Echoes of Thunder By Harry L Green, is a series of past lives. It is always wonderful to read of someones past lives because they bring the past back to life and sometimes give explanations or insights into past civilizations.
I really loved this book especially reading about his life as ‘ Xanthu’, a lifetime placed about 500 million years ago. Lemuria or Mu was gone. This liftetime gives an account of the last of a race and determined female by the name of Quetzie who had a vision of the future and took her name from a great leader to come.
A dying race, this tells
“Xanthu knew how to conquer the jungle. Machines could be built which would alter the molecular structure of the growth, reducing it to rich, thick loam to nurture the crops for future generations” this brought to mind the video of Graham Hancock and the video of him speaking about the black soil found in South America called Terra Preta.
Watch from 3.33
He and his mate had not been in body when his race had scorched the old home continent while tampering with the regional magnetic field…..many escaped before the land mass broke up and finally sank.
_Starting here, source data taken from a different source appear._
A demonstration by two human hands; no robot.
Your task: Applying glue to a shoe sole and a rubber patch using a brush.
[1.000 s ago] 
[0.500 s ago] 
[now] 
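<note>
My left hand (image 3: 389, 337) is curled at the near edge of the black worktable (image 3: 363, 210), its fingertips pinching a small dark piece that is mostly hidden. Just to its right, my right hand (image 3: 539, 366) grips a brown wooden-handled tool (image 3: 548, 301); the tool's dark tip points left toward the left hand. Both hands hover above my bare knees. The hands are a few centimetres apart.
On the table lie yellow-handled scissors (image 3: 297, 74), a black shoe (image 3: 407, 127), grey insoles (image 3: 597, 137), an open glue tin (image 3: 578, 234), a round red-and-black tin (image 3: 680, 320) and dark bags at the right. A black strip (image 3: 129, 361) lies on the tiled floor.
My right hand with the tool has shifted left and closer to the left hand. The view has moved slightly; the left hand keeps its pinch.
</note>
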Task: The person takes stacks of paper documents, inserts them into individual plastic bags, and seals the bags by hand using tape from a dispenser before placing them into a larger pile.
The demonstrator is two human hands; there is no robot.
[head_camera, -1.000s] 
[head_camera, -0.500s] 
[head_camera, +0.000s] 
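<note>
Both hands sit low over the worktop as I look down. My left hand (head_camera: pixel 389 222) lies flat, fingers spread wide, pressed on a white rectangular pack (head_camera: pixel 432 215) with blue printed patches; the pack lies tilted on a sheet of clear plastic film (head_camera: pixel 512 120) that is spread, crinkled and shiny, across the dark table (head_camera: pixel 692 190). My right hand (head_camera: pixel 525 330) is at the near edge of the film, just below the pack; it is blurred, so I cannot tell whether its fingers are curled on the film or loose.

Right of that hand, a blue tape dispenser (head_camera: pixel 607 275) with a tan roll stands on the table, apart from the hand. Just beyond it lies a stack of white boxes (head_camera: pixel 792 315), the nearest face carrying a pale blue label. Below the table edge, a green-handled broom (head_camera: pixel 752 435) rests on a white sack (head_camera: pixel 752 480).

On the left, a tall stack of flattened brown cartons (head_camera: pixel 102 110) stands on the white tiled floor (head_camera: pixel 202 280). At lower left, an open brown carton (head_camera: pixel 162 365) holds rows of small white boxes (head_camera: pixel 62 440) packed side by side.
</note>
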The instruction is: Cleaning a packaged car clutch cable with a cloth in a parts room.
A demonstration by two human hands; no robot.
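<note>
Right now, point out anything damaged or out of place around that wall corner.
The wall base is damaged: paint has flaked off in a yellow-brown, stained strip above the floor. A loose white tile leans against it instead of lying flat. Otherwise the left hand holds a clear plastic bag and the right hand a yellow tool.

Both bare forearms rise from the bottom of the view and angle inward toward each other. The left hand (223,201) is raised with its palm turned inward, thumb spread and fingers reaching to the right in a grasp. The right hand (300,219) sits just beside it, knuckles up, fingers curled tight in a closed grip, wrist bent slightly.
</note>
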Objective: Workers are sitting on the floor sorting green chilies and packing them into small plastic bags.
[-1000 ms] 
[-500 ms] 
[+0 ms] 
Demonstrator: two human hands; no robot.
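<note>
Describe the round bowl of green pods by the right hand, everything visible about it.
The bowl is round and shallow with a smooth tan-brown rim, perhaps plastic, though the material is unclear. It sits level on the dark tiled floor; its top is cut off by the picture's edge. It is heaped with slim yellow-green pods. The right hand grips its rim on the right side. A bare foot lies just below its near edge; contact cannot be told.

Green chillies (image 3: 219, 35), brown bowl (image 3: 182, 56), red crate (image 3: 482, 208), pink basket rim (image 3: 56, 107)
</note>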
“Have you found a way to transport us to Atlantis?”
“….on the other continent they call Atlantis….I do not go there often for it depresses me. Those of our kind are losing their ascendancy with a fast growing population. There are evil factions, and factions within factions”
“bringing basic survival equipment, portable machines and a few crystal powered energy accumulators………this enabled them to penetrate the jungle to a fairly hospitable area, clear the land………..Then the machines failed…….many machines lasted a century. but without a central power source to renew their molecular structure they ground to a halt”
“Carrying a monstrous guilt for ages of exploitation of the planet’s natives.”
I thought this was a great read and grateful the writer published this book. When the crystal powered machines are mentioned it explains the temples in India that are cut from the rock.
You can find this book online, a wonderful, eye opening and thought provoking book.